━━ SUPPLIED DATA
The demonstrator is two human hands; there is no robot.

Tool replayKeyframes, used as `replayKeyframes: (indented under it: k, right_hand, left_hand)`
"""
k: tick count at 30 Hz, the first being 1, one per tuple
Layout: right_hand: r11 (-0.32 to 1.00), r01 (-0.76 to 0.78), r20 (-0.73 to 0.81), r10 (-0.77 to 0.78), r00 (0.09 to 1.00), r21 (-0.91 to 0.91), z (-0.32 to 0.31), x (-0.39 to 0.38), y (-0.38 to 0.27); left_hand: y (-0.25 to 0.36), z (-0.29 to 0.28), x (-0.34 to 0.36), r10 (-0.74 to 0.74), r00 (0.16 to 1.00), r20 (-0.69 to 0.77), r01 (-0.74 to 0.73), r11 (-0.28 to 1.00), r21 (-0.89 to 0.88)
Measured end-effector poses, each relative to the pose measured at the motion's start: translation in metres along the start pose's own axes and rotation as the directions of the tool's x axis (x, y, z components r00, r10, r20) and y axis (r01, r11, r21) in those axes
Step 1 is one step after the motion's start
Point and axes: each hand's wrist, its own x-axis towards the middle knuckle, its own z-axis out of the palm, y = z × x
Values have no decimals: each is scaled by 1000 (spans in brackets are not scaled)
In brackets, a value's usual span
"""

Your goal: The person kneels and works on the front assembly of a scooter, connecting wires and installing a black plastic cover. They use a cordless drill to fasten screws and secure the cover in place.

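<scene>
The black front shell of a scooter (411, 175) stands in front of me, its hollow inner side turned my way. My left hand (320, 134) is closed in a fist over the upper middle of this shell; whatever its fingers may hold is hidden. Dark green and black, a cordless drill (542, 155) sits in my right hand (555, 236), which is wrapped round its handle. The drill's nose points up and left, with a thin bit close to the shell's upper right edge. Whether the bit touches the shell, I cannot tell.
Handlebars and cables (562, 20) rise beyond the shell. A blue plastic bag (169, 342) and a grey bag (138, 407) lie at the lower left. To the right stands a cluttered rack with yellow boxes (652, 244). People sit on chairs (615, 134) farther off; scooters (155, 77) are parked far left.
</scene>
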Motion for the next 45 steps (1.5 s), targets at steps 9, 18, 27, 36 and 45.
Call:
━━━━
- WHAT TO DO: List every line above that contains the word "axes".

- SOLUTION TO THE EXERCISE:
Measured end-effector poses, each relative to the pose measured at the motion's start: translation in metres along the start pose's own axes and rotation as the directions of the tool's x axis (x, y, z components r00, r10, r20) and y axis (r01, r11, r21) in those axes
Point and axes: each hand's wrist, its own x-axis towards the middle knuckle, its own z-axis out of the palm, y = z × x

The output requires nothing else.